Leishmaniasis is a disease that thrives among the detritus of human misery and neglect: ramshackle housing, rats, overcrowded slums, garbage dumps, open sewers, feral dogs, malnutrition, addiction, lack of health care, poverty, war, and terrorism. Cutaneous leish is now running rampant in the areas of Iraq and Syria controlled by ISIS—so much so that families there are choosing to intentionally inoculate their young girls with leishmaniasis on a covered part of their body so that they will not get it on their faces, where it will leave a scar. (This type of leish is a mild variety that usually goes away on its own, leaving the person immune.)
Since 1993, the leishmania parasite has been spreading, not just because of HIV coinfection but also as people move from rural areas into cities. It is attacking people who venture into the rainforest for projects such as dam and road building, logging, and drug smuggling, as well as adventure tourism, photography, journalism, and archaeology. Strange tales abound. Almost everyone on a Costa Rican jungle yoga adventure was struck down by leish. A survival show contestant lost part of his ear to leish. A team of filmmakers shooting an adventure tourist video were stricken with leish.

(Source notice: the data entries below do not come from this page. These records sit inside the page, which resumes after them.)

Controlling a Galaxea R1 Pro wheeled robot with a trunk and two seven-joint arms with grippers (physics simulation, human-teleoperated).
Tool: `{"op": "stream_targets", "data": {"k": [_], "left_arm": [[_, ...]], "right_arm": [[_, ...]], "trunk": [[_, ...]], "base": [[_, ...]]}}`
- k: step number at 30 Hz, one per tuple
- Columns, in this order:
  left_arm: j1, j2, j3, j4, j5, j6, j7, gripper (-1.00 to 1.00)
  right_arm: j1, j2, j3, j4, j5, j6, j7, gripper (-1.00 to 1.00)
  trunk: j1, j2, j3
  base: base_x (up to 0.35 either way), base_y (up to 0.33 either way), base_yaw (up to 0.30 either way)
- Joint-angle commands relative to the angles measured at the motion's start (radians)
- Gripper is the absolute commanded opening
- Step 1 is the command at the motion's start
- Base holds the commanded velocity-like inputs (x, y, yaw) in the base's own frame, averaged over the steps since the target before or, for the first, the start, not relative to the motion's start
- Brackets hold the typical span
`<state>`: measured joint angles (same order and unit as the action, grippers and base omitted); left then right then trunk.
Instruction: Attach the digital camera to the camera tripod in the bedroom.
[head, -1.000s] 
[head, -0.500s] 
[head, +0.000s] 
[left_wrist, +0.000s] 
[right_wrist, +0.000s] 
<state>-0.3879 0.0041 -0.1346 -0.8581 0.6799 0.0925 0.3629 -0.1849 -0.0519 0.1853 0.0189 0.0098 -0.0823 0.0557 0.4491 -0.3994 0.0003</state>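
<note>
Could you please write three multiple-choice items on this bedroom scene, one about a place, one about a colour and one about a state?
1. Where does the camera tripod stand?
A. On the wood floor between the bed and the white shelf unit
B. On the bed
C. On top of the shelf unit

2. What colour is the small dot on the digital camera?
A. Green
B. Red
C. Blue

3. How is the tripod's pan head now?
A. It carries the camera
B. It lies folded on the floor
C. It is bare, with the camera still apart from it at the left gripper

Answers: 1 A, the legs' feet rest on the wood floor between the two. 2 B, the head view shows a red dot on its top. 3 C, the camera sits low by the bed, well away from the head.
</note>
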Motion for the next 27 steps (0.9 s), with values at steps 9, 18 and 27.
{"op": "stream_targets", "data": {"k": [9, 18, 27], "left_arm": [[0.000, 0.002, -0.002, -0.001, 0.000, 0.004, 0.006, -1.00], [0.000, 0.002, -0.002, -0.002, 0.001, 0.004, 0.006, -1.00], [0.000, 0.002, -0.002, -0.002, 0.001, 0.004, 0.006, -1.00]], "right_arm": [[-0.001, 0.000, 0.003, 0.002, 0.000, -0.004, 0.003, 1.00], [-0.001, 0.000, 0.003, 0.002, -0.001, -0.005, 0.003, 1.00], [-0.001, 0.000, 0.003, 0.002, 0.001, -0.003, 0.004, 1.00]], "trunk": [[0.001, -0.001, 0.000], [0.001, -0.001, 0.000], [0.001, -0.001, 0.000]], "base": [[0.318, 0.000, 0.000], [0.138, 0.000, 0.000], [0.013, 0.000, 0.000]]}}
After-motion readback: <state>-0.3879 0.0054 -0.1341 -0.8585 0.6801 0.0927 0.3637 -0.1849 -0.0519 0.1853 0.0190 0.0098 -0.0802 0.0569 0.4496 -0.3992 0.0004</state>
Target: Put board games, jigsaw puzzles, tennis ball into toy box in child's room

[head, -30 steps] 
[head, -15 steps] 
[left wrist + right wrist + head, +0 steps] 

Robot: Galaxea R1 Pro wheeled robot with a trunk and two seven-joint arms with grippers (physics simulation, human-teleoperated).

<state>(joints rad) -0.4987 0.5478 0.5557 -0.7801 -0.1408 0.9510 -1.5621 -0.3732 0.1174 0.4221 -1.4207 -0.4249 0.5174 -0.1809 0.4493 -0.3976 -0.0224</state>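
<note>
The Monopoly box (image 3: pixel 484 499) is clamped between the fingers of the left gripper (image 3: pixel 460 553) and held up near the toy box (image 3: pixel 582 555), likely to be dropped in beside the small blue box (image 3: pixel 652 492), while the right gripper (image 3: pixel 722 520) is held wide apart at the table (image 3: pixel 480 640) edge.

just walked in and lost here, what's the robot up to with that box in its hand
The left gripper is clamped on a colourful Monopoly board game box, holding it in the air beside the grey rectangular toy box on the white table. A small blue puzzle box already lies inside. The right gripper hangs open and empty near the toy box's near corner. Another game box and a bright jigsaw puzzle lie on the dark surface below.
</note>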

Leish is now spreading in the United States. Over the course of the entire twentieth century, only twenty-nine cases of leish were reported in the United States, all of which occurred in Texas close to the Mexican border. But in 2004, a young man from a small town in southeastern Oklahoma, ten miles from the Arkansas border, visited his doctor complaining of a sore on his face that wouldn’t heal. The doctor cut it off and sent it to a pathologist in Oklahoma City, who was stymied by what it might be and stored the frozen tissue. A year later, this same pathologist, by sheer chance, got another tissue sample from another patient living in the same small town. The pathologist immediately called the Oklahoma State Department of Health and reached Dr. Kristy Bradley, the state epidemiologist. She and her staff ordered the two tissue samples sent to the Centers for Disease Control in Atlanta. The diagnosis came back: cutaneous leishmaniasis, of a mild type that can usually be cured by surgically removing the ulcer. (Both patients were, in fact, cured this way.)